# [TASK TO CARRY OUT]
Pull out all lines from the listing below in which the word "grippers" appears.
◇ ◇ ◇ ◇ ◇
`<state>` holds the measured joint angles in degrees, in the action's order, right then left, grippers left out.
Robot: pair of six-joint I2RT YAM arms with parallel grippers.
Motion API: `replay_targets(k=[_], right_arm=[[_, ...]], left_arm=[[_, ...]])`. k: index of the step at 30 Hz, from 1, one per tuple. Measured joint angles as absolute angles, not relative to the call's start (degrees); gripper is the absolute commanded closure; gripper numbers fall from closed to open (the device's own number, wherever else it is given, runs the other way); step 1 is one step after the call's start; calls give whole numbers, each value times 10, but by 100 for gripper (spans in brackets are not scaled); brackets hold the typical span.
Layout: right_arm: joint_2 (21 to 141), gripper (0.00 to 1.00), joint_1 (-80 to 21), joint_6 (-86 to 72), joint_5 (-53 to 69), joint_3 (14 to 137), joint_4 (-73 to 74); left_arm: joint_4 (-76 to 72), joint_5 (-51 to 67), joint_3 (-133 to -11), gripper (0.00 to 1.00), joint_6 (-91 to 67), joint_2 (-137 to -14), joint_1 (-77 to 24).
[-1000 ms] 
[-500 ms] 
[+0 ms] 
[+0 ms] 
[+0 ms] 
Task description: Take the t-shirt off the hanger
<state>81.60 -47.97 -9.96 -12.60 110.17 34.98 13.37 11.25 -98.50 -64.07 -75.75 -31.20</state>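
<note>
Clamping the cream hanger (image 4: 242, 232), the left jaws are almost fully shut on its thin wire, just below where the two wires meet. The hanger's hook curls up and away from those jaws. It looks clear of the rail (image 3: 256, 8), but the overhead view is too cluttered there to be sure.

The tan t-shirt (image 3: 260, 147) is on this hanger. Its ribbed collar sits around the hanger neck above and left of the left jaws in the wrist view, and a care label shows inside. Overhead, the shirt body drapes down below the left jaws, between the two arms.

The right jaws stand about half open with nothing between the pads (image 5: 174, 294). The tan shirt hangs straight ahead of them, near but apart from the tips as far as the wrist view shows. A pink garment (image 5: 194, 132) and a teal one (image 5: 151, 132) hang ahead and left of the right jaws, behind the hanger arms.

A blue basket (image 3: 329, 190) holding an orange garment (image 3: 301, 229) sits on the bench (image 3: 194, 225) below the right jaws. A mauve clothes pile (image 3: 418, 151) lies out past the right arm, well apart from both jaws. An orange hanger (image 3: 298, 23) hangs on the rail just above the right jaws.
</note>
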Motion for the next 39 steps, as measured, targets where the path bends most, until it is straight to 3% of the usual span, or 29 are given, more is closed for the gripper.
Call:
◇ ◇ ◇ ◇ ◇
# [WRITTEN SOLUTION]
`<state>` holds the measured joint angles in degrees, in the action's order, right then left, grippers left out.
Robot: pair of six-joint I2RT YAM arms with parallel grippers.

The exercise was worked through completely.